Problem description:
Set down again exactly the lines of the listing below that fall between the line holding "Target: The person" and the line holding "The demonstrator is", inclusive.

___

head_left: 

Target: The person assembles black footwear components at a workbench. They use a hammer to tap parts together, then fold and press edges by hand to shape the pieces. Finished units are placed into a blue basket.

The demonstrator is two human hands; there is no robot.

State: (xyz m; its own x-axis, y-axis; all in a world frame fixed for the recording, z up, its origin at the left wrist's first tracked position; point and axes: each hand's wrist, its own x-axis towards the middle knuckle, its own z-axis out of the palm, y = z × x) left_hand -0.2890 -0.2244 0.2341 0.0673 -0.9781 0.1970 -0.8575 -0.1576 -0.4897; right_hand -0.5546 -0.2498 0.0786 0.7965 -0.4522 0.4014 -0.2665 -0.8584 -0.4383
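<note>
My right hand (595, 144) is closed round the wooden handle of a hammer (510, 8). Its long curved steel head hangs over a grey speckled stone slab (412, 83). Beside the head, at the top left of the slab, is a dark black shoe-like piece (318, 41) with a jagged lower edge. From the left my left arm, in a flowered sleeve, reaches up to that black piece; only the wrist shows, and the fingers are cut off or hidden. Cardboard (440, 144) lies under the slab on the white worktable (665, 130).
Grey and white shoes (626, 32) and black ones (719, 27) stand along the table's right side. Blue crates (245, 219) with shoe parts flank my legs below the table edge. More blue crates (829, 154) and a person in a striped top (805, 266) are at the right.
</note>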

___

Written solution:
Target: The person assembles black footwear components at a workbench. They use a hammer to tap parts together, then fold and press edges by hand to shape the pieces. Finished units are placed into a blue basket.

The demonstrator is two human hands; there is no robot.

Output is complete for this exercise.